═════ Recorded information
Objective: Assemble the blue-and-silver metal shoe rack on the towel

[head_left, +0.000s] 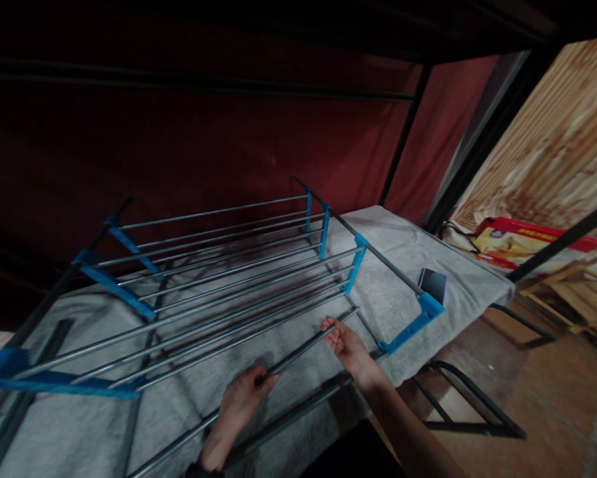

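Head view: I see the person leaning over a bed spread with grey cloth [382, 232], both hands on a slim grey metal rod [298, 352]. It slants along the near side of a drying rack of grey metal rods and blue plastic brackets [258, 287], which stands on the cloth. Near the rod's middle, the left hand [241, 397] has its fingers clamped around it; the right hand [350, 348] has its fingers curled on it close to the far end. Beyond the rack's right side lies a dark rectangular phone [432, 284], and past the bed, a red-and-yellow box [522, 239].
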Demonstrator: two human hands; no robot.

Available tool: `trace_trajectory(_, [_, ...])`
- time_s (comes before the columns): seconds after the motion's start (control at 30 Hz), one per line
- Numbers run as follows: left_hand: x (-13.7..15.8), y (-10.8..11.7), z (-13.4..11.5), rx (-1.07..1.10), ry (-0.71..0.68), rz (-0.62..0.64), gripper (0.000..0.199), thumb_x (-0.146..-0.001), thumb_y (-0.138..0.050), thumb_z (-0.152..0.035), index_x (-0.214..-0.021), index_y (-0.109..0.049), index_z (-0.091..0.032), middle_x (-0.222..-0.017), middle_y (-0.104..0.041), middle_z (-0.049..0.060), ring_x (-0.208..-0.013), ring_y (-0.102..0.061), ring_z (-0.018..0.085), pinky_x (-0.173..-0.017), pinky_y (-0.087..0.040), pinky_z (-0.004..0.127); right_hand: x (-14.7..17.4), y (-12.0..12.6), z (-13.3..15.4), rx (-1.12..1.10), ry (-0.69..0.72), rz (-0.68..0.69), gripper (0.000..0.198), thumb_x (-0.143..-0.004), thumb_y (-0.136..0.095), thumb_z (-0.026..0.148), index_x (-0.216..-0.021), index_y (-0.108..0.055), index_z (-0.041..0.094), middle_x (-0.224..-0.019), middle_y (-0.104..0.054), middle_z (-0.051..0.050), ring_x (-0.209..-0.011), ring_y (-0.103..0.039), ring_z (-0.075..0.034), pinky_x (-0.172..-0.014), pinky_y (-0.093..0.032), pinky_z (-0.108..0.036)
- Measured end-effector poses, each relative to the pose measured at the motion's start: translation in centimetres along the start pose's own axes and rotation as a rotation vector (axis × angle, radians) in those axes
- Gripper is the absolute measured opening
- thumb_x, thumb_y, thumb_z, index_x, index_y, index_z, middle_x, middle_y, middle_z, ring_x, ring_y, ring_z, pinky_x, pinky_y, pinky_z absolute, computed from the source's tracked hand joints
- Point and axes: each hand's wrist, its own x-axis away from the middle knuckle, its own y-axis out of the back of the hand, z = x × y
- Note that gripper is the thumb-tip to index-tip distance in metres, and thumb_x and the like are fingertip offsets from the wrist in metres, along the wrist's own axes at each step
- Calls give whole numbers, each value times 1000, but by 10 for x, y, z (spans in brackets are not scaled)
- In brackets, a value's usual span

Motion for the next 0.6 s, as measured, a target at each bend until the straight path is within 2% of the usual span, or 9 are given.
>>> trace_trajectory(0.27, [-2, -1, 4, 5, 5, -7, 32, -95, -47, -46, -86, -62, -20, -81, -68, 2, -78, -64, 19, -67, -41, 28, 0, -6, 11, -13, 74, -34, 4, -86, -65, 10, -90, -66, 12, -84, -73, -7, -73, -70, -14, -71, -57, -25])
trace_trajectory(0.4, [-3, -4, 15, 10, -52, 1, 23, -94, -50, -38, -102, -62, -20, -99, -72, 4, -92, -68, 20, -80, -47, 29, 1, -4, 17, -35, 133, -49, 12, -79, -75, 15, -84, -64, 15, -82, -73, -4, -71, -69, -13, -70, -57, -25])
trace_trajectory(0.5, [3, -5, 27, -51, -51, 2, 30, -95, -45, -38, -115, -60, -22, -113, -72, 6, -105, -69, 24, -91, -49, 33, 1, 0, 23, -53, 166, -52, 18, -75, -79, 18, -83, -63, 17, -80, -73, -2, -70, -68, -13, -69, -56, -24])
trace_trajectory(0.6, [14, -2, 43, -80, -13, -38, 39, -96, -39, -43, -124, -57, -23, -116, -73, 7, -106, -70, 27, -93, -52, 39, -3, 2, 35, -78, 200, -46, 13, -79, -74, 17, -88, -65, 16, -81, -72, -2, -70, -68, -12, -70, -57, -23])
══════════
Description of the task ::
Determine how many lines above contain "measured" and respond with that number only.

Answer section ::
3